# Required action:
Each line below from the one containing "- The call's" through the one containing "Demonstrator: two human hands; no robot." is to be given again exactly, and no line outside that span.

# Supplied material:
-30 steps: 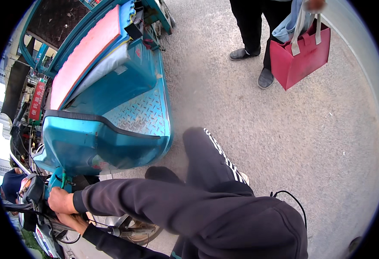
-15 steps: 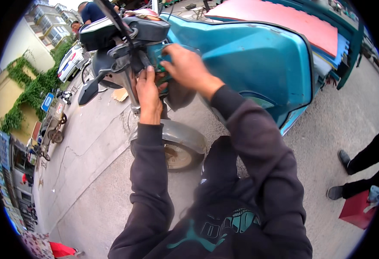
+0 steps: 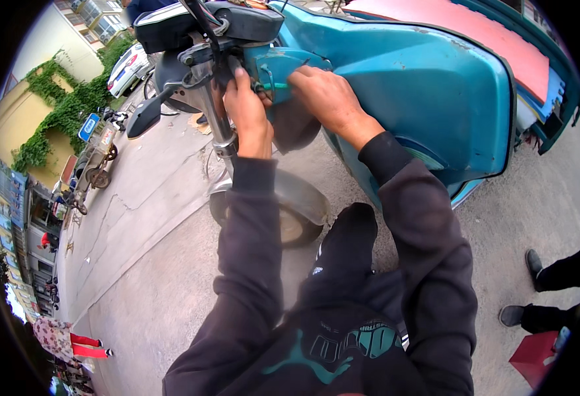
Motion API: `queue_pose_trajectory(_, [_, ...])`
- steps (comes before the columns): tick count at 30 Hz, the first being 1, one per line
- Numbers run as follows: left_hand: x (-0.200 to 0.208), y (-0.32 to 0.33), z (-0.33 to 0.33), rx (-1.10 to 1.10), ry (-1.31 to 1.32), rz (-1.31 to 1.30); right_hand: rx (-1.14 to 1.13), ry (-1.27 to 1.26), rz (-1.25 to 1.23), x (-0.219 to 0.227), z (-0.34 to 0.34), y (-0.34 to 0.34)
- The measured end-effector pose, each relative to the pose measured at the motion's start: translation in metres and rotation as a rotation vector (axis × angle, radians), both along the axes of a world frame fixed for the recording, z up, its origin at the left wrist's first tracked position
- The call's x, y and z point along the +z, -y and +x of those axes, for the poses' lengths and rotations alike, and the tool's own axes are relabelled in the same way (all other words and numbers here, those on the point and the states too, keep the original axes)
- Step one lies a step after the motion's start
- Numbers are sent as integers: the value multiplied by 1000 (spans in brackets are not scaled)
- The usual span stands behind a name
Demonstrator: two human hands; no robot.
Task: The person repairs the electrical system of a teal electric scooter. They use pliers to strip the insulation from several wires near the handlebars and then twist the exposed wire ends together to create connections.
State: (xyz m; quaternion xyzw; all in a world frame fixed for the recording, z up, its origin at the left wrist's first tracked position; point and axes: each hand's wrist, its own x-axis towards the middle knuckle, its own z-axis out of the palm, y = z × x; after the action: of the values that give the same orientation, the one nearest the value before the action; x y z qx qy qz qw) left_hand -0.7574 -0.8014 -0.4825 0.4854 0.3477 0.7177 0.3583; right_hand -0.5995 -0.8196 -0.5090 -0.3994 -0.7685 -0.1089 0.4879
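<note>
Farther apart than half a second ago, the person's left hand (image 3: 249,113) and right hand (image 3: 329,102) are at the front of a vehicle, beside its large, glossy teal moulded body panel (image 3: 428,92). Between them, against a smaller flat teal plate (image 3: 282,63), shows a slim, bright-green item (image 3: 276,86). The right fingers are pinched at its near end. The left fingers curl just beside a slanted, shiny silver metal fork tube (image 3: 212,109); what they grip cannot be told. Below lies a curved, dusty grey mudguard (image 3: 306,193).
</note>
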Motion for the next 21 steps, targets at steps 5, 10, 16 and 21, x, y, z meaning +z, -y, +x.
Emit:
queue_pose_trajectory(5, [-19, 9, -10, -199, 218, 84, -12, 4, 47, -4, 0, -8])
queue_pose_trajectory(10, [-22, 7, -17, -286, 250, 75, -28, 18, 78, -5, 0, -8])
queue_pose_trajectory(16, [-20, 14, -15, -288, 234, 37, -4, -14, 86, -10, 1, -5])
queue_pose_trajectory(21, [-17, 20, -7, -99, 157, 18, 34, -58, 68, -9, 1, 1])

# Answer to this task:
- The call's x, y and z point along the +z, -y and +x of those axes, for the poses' lengths and rotations alike, and the tool's own axes are relabelled in the same way (all other words and numbers here, those on the point and the states too, keep the original axes)
- Step one lies a step after the motion's start
- Numbers are sent as integers: the value multiplied by 1000 (spans in brackets are not scaled)
- The usual span stands behind a name
Demonstrator: two human hands; no robot.

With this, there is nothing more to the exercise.